Une procédure en cours

Une procédure civile est en cours à Créteil, tandis que des investigations pénales ont été lancées à Paris depuis un signalement du député Arthur Delaporte, à l’issue d’une commission d’enquête. Cette commission avait conclu que la plateforme proposait un "océan de contenus néfastes", de la violence "sous toutes ses formes", selon sa rapporteure Laure Miller (EPR).

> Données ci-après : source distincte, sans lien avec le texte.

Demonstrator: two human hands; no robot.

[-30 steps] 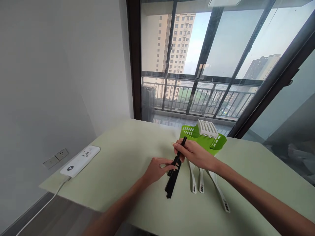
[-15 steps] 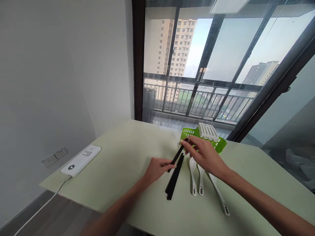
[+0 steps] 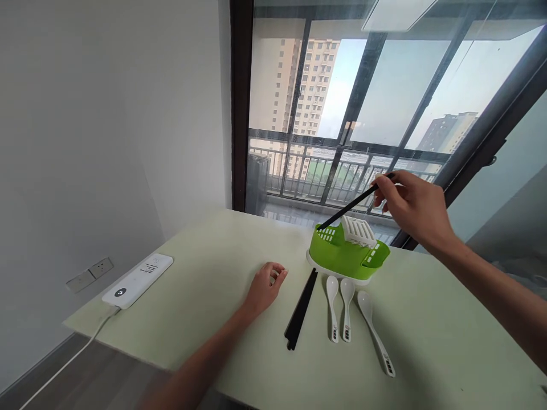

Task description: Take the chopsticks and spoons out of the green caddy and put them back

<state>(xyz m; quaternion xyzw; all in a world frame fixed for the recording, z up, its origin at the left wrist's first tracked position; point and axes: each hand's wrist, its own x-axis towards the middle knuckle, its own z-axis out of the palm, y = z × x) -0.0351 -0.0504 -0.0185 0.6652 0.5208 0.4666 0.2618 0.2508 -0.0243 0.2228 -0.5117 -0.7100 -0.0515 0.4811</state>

Depuis l’automne 2025, le parquet de Paris enquête notamment pour propagande de moyens de se donner la mort.

Des adolescents "englués"

Avec leur plainte, "les seize familles souhaitent venir compléter les investigations", en mettant "l’accent sur le délit pénal d’abus de faiblesse non visé encore dans l’enquête", écrivent-elles dans un communiqué du collectif Algos Victima. "Ce sont des adolescents confrontés à des contenus morbides, sans les avoir cherchés, et qui se retrouvent englués devant une apologie de la scarification, du suicide", affirme Me Boutron-Marmion. "Les parents ne peuvent pas agir seuls face à cette machine. Nombre de familles avaient mis à leur échelle un contrôle ou un accompagnement, mais il suffit de moins d’une heure de scrolling morbide par jour pour voir son état de santé se dégrader". "Au nom du profit, on est en train de sacrifier toute une génération, avec des adolescents en détresse émotionnelle", a encore alerté l’avocate.

La position de TikTok

TikTok a, à plusieurs reprises, rejeté ces allégations et assure disposer d’outils de modération de ses contenus pour les plus jeunes. "TikTok fait dans le vernis", a fustigé Me Boutron-Marmion. "Rien n’est fait pour modifier les fonctionnements de leurs paramètres", a-t-elle avancé. Lundi, la plateforme n’avait pas répondu dans l’immédiat aux sollicitations de l’AFP. La première plainte en Europe visant TikTok pour provocation au suicide remonte à septembre 2023.